In theory, the hybrid value proposition that Cloudera continues to pitch makes sense. But in practice it seems even large enterprises with legacy infrastructure are more than willing to adopt cloud native solutions rather than stretch their often kludgy on-prem tools. It’s almost like enterprises see the cloud as a fresh start, an excuse to adopt modern platforms while looking forward to a future where the cloud replaces on-prem as the center of gravity for IT. Meanwhile, Cloudera, which didn’t even launch a viable cloud solution until 2019, still seems moored to legacy environments, treating the cloud as burst capacity for existing on-prem workloads.
Also, the default assumption that enterprises will put up with difficult platforms from incumbent vendors seems far less applicable today, when developers have more sway over which solutions get adopted within the enterprise.

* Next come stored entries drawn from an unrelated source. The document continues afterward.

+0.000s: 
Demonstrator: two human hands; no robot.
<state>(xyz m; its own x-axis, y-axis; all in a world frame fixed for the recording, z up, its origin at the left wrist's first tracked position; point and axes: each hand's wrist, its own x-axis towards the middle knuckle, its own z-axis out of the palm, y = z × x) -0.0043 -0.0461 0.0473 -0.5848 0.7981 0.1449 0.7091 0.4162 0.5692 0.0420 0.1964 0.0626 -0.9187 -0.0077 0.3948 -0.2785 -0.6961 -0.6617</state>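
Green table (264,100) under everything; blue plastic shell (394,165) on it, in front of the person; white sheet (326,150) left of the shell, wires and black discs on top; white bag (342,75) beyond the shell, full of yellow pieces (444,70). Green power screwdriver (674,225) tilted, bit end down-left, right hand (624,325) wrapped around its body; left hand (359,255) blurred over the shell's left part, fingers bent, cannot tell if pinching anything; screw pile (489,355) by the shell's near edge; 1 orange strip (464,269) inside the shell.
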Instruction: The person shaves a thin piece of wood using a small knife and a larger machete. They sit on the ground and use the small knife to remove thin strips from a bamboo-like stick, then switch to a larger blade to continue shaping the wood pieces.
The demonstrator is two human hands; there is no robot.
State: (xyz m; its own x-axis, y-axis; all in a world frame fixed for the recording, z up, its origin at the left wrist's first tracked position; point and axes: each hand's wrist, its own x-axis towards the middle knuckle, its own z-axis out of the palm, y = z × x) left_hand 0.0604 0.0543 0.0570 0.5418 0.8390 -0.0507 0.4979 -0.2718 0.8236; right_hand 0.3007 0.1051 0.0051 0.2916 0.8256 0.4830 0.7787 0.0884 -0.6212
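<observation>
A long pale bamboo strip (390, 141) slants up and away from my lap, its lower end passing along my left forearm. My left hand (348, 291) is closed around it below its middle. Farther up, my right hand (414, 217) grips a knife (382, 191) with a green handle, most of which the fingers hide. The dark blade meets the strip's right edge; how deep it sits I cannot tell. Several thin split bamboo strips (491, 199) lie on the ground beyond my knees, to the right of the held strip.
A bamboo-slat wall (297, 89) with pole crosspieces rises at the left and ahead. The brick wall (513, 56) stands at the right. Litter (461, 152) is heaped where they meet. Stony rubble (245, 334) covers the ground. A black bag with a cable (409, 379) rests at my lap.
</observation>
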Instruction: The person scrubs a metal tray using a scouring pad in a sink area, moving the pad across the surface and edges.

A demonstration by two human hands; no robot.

The Cloudera Data Platform (CDP), which mashes together Hadoop, data routing, warehousing, streaming analytics, and machine learning and makes it all available across cloud and on-prem environments under a “single plane of glass” just doesn’t seem to be resonating relative to dedicated user-friendly solutions. HDFS competes with S3 and Azure Blob storage, which leverage the scale economies of Amazon and Microsoft to offer the same thing, but cheaper. MapReduce is being replaced by Spark, which uses in-memory processing (meaning, the data is stored in RAM rather than on disk) to deliver 100x faster performance and comes packaged with libraries that support SQL queries9 and machine learning.